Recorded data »
--------------------
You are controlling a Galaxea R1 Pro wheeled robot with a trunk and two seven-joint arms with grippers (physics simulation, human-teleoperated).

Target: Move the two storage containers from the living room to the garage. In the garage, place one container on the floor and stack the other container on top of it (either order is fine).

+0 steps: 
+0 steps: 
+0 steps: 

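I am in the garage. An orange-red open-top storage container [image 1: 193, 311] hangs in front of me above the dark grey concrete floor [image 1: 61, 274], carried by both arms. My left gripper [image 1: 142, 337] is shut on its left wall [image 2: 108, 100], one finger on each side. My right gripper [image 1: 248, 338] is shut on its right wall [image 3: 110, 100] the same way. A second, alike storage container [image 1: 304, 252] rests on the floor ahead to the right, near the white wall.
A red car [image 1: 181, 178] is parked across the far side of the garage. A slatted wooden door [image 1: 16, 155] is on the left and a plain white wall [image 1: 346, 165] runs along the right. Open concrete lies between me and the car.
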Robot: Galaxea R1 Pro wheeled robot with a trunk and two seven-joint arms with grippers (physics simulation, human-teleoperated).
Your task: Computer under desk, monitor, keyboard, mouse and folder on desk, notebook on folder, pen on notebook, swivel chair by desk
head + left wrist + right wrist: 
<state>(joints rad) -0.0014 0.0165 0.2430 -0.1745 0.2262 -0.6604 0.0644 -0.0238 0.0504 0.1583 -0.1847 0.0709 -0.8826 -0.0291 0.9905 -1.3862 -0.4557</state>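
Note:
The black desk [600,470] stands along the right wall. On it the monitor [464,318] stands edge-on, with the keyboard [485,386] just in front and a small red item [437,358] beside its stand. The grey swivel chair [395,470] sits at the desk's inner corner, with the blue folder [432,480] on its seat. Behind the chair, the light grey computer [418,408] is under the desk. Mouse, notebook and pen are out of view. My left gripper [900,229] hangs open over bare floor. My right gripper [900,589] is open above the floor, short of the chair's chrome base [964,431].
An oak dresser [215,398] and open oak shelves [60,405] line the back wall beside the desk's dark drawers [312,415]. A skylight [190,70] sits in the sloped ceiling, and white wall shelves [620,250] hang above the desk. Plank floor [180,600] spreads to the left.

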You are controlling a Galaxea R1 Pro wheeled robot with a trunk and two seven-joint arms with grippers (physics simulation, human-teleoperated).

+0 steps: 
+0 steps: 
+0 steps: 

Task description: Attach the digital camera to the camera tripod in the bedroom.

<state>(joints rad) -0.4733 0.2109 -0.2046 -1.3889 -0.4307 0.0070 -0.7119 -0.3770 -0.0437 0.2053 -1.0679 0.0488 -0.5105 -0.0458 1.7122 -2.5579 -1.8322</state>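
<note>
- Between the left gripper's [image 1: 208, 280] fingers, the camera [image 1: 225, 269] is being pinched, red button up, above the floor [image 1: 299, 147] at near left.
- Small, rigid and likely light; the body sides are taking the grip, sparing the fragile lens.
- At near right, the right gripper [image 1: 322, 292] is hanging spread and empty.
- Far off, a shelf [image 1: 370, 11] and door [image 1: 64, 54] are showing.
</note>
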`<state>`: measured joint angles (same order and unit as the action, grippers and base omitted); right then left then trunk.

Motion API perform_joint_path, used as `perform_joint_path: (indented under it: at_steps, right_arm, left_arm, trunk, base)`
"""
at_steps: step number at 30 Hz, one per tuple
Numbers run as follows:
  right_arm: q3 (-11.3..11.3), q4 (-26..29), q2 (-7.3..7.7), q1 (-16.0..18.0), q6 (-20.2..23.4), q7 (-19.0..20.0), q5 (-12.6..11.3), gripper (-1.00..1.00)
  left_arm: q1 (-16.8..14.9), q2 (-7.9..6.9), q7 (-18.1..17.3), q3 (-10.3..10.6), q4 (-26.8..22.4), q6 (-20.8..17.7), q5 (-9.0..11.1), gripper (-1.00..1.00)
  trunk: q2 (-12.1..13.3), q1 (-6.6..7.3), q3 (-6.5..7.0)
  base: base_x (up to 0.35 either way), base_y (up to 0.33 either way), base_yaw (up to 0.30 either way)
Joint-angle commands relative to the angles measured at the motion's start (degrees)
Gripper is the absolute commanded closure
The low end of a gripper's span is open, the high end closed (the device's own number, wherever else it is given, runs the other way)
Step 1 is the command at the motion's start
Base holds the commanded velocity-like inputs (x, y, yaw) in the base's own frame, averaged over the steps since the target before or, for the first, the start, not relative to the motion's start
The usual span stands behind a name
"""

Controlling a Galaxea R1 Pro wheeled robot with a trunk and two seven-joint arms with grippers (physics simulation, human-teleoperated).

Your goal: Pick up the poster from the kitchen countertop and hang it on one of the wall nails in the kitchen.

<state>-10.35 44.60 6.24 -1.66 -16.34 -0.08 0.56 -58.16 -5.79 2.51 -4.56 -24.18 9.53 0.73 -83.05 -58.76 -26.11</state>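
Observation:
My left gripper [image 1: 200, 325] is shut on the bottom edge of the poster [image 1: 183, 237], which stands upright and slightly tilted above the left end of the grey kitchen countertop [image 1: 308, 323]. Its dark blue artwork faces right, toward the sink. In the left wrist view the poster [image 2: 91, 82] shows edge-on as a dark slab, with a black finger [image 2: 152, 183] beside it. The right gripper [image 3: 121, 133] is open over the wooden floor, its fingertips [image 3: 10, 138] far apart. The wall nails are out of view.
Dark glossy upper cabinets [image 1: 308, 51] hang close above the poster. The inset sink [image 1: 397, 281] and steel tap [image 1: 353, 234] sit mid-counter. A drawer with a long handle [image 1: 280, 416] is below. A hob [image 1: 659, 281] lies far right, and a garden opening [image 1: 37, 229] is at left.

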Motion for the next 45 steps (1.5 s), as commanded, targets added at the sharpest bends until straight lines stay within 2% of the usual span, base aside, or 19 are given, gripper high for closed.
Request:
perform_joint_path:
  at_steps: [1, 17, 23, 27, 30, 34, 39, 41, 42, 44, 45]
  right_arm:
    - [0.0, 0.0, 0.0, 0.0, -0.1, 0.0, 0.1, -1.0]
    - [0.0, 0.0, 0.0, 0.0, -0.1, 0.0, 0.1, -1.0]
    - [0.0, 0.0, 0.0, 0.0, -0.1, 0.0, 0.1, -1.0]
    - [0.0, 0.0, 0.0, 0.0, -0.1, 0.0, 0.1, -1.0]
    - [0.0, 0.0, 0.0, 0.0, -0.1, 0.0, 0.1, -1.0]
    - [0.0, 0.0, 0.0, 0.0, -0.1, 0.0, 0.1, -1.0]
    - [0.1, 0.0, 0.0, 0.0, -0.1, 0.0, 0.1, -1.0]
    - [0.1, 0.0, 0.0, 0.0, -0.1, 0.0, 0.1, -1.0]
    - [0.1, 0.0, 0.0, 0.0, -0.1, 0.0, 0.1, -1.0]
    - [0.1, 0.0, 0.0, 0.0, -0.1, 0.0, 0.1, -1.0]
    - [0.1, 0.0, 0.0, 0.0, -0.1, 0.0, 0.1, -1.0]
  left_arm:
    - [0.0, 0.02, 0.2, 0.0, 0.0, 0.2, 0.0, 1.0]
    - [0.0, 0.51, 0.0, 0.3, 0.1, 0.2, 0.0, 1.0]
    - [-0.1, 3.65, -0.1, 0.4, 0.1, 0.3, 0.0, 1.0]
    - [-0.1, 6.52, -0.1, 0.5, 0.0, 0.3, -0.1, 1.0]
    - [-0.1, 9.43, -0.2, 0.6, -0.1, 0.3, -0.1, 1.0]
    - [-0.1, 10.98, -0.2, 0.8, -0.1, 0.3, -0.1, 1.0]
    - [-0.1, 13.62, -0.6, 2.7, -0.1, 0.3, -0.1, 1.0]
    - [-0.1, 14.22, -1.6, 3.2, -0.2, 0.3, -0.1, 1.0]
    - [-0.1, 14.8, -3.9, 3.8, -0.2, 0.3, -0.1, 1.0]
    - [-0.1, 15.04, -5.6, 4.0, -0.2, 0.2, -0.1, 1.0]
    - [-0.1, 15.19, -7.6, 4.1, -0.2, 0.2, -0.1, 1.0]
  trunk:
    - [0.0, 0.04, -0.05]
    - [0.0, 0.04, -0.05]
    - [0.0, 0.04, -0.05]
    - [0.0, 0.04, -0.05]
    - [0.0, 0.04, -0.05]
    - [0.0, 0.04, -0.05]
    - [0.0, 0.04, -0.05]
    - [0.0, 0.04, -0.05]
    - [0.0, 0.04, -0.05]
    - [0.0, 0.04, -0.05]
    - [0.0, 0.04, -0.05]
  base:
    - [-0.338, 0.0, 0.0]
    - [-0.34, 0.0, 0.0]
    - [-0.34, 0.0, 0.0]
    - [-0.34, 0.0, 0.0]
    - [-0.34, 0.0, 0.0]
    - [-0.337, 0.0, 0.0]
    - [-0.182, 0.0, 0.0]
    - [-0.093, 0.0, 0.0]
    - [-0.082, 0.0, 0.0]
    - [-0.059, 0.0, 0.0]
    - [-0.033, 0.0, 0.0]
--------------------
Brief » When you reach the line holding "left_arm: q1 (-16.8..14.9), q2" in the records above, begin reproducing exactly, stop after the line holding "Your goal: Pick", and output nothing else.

Result »
  left_arm: q1 (-16.8..14.9), q2 (-7.9..6.9), q7 (-18.1..17.3), q3 (-10.3..10.6), q4 (-26.8..22.4), q6 (-20.8..17.7), q5 (-9.0..11.1), gripper (-1.00..1.00)
  trunk: q2 (-12.1..13.3), q1 (-6.6..7.3), q3 (-6.5..7.0)
  base: base_x (up to 0.35 either way), base_y (up to 0.33 either way), base_yaw (up to 0.30 either way)
Joint-angle commands relative to the angles measured at the motion's start (degrees)
Gripper is the absolute commanded closure
The low end of a gripper's span is open, the high end closed (the device's own number, wherever else it is given, runs the other way)
Step 1 is the command at the motion's start
Base holds the commanded velocity-like inputs (x, y, yaw) in the base's own frame, averaged over the steps since the target before or, for the first, the start, not relative to the motion's start
The usual span stands behind a name
"""

Controlling a Galaxea R1 Pro wheeled robot with a trunk and two seven-joint arms with grippers (physics simulation, human-teleoperated).

Your goal: Pick up the poster from the kitchen countertop and hang it on one of the wall nails in the kitchen.

There is nothing further in this answer.